TASK STATEMENT:
Give the number of lines in the entries below that contain "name". Write nothing besides it.

RECORDS SUPPLIED:
[Start of section]
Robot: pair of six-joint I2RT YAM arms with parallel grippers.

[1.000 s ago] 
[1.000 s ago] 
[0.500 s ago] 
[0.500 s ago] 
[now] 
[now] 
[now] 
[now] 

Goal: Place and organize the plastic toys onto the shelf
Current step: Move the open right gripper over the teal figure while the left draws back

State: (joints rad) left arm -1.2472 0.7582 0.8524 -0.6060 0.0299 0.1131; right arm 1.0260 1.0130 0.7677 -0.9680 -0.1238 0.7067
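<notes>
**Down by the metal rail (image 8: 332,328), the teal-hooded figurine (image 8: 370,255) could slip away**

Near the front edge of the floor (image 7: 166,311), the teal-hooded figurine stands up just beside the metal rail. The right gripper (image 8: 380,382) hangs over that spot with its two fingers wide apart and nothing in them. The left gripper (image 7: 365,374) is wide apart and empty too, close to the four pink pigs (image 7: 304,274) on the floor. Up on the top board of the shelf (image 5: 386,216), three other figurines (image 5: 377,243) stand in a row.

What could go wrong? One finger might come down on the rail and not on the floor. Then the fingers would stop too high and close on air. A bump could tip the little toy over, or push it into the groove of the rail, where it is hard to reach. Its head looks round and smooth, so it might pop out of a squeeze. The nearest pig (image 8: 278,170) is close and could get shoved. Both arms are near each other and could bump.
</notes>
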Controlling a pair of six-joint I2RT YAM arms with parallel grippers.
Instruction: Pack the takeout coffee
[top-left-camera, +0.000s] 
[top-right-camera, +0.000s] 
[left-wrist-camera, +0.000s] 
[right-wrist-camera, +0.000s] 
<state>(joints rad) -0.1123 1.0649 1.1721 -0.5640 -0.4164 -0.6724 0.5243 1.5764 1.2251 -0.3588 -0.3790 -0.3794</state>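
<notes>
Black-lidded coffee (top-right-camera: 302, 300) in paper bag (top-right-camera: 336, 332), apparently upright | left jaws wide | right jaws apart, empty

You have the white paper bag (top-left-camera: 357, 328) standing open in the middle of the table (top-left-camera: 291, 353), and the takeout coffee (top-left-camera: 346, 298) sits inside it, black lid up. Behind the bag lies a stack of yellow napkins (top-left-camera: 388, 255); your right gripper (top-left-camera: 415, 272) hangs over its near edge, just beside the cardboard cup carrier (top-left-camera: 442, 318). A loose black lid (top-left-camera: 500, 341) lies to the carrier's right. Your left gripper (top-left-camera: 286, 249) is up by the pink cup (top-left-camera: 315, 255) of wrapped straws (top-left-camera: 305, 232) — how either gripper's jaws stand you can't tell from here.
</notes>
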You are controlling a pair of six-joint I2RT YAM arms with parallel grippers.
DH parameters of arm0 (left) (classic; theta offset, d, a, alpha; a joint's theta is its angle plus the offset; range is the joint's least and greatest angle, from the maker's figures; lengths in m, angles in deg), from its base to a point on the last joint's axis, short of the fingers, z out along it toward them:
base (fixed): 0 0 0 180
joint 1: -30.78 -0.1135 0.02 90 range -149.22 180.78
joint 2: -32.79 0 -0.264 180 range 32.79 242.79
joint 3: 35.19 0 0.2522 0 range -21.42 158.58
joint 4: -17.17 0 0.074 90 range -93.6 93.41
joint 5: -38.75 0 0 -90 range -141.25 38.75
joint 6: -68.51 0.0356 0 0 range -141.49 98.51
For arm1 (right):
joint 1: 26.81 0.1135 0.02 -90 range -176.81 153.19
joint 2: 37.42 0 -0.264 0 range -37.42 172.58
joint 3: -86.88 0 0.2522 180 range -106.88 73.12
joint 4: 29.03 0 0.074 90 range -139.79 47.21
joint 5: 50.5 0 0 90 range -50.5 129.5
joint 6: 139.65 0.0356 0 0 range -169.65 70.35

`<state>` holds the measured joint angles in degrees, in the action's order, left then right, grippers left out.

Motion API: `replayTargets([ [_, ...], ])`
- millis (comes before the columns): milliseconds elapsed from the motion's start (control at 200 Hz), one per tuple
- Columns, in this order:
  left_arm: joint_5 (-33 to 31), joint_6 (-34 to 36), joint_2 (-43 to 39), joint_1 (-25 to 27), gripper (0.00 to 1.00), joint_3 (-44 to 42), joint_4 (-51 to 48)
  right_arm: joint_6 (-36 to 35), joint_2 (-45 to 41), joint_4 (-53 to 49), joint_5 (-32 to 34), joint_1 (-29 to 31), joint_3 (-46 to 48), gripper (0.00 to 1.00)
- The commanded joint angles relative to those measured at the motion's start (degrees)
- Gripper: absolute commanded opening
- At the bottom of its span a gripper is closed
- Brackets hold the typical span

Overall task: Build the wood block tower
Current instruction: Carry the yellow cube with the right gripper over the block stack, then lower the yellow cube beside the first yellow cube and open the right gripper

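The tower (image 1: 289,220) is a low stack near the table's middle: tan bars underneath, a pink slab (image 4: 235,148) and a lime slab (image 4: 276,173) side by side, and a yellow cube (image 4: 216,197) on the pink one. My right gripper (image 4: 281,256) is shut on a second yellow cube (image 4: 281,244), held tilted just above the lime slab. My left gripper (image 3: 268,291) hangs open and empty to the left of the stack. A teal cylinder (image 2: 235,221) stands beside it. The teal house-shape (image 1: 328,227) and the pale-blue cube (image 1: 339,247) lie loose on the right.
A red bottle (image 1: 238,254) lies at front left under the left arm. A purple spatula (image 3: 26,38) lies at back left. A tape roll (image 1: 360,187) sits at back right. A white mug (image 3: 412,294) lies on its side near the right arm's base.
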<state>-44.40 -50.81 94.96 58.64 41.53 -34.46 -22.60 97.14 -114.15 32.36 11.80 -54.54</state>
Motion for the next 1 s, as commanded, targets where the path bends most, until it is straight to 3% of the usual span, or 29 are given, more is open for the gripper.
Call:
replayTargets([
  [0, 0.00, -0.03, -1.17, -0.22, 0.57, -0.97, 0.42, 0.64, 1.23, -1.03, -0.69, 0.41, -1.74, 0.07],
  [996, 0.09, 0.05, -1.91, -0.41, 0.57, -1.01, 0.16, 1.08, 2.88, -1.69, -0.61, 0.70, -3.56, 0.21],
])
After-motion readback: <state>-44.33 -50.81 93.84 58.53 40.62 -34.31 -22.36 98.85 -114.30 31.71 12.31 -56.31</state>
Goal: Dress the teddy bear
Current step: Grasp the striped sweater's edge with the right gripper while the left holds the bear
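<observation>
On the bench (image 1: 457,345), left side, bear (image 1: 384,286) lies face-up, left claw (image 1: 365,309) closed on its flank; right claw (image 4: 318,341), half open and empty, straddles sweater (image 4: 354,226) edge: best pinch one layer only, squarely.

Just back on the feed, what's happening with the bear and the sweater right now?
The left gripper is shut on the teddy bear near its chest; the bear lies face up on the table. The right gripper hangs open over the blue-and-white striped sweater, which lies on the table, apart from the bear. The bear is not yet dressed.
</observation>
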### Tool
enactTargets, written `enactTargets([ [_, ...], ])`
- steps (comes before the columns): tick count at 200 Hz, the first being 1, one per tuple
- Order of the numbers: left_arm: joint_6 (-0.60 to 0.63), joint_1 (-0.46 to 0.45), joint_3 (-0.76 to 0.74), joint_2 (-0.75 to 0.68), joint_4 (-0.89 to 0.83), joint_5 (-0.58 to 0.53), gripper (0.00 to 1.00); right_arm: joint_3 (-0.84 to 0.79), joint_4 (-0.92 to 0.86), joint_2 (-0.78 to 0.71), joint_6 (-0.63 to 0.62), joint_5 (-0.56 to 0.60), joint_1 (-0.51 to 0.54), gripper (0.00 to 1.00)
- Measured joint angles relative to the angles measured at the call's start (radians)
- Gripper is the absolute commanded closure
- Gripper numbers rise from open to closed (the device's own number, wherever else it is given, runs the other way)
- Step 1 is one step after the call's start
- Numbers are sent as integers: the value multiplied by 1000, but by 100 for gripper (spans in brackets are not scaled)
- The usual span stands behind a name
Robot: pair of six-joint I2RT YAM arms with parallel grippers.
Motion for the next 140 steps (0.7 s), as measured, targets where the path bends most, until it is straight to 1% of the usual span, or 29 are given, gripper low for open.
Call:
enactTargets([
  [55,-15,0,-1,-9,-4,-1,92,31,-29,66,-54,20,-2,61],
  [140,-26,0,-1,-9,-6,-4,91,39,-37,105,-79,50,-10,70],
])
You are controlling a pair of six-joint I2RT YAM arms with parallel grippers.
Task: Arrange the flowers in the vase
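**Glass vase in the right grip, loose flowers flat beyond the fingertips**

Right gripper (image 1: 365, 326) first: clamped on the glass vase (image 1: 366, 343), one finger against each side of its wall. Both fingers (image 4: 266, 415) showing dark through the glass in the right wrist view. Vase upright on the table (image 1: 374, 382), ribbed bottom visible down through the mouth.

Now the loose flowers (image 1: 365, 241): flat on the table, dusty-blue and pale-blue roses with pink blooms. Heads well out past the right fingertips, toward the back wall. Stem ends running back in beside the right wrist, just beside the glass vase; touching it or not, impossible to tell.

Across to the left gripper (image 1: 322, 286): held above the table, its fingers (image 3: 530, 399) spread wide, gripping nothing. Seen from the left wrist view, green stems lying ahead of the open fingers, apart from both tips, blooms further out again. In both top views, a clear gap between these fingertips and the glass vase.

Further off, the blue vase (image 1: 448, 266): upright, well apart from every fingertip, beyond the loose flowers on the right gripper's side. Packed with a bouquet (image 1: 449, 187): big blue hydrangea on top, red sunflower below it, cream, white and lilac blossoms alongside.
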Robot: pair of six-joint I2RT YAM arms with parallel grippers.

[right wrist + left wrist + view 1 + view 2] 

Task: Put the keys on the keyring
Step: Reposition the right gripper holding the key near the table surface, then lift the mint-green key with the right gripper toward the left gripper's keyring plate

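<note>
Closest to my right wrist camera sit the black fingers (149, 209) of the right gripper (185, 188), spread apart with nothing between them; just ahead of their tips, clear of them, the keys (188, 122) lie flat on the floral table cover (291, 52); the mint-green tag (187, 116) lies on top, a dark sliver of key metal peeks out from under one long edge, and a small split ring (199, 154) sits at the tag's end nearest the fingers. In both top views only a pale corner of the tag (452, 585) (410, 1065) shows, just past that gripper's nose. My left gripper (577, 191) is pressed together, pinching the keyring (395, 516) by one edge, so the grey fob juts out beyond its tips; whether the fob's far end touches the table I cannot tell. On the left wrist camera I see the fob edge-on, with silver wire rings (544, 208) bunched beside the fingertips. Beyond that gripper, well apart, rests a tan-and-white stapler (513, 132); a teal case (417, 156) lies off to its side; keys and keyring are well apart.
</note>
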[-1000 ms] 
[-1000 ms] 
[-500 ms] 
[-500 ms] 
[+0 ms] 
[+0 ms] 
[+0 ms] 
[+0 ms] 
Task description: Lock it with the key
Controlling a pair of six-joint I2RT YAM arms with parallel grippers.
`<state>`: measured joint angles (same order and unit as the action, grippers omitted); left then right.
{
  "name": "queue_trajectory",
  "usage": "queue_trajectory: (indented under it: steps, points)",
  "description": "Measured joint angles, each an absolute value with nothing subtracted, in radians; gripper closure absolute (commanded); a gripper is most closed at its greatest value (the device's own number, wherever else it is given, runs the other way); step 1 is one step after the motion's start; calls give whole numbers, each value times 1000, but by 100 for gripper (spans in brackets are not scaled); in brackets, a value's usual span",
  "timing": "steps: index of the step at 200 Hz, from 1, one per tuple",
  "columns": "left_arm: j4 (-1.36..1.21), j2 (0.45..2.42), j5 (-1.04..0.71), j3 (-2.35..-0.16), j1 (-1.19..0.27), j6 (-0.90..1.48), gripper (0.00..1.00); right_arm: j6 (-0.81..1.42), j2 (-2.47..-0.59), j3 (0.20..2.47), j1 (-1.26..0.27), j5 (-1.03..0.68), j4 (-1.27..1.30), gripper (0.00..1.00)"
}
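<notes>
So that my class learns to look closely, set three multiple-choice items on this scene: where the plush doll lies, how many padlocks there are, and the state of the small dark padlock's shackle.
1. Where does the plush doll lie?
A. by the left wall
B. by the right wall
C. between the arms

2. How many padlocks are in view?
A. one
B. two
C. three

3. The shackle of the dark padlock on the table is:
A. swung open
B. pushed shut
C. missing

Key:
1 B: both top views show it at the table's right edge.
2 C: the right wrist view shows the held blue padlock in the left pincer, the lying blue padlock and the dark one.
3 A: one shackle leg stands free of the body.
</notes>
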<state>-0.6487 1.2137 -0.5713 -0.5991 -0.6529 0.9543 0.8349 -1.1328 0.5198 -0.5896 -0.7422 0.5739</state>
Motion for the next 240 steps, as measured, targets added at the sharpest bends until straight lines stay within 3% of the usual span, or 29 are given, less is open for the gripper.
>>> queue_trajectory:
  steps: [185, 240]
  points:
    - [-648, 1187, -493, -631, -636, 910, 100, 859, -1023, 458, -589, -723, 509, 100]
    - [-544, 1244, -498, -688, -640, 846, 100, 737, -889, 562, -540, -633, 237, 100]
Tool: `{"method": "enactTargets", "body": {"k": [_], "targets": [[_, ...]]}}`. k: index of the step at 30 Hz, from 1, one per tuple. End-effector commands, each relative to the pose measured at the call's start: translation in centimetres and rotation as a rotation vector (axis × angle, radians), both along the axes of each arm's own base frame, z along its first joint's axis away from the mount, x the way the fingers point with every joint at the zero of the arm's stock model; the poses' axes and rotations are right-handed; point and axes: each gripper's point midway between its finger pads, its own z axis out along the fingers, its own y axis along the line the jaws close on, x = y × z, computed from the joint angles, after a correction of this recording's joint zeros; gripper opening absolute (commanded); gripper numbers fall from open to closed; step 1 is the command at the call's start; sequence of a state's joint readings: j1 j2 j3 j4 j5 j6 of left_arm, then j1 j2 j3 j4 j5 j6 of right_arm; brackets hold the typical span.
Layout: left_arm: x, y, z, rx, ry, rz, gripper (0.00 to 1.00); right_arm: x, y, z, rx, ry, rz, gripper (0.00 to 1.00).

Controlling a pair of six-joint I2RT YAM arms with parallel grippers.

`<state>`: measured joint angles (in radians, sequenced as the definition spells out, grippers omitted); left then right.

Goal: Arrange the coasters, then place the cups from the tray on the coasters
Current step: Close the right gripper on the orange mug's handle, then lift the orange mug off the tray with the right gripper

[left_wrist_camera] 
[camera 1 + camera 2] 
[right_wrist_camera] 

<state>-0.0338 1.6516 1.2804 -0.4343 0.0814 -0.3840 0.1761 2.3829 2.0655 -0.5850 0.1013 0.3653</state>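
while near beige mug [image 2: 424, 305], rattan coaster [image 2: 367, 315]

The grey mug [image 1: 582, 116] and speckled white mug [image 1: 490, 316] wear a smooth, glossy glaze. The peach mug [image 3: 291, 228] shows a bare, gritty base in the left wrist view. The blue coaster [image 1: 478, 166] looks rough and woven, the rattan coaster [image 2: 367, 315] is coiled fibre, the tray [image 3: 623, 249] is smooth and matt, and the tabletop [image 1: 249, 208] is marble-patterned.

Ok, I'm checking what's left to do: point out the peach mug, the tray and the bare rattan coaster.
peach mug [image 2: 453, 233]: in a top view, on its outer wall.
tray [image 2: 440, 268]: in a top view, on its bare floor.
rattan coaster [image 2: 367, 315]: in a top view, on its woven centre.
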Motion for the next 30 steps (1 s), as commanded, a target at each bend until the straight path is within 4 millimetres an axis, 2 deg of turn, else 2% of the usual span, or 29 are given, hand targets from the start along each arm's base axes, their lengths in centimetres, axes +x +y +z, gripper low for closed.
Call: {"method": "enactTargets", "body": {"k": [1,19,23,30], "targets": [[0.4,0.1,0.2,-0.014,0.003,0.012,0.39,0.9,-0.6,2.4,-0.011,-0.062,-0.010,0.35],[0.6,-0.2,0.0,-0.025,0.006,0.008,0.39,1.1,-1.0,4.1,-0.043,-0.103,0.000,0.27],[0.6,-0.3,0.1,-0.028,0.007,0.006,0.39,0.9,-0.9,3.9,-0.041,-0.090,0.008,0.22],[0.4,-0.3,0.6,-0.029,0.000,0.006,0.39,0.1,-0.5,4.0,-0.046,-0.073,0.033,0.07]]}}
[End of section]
COMPLETED TASK:
2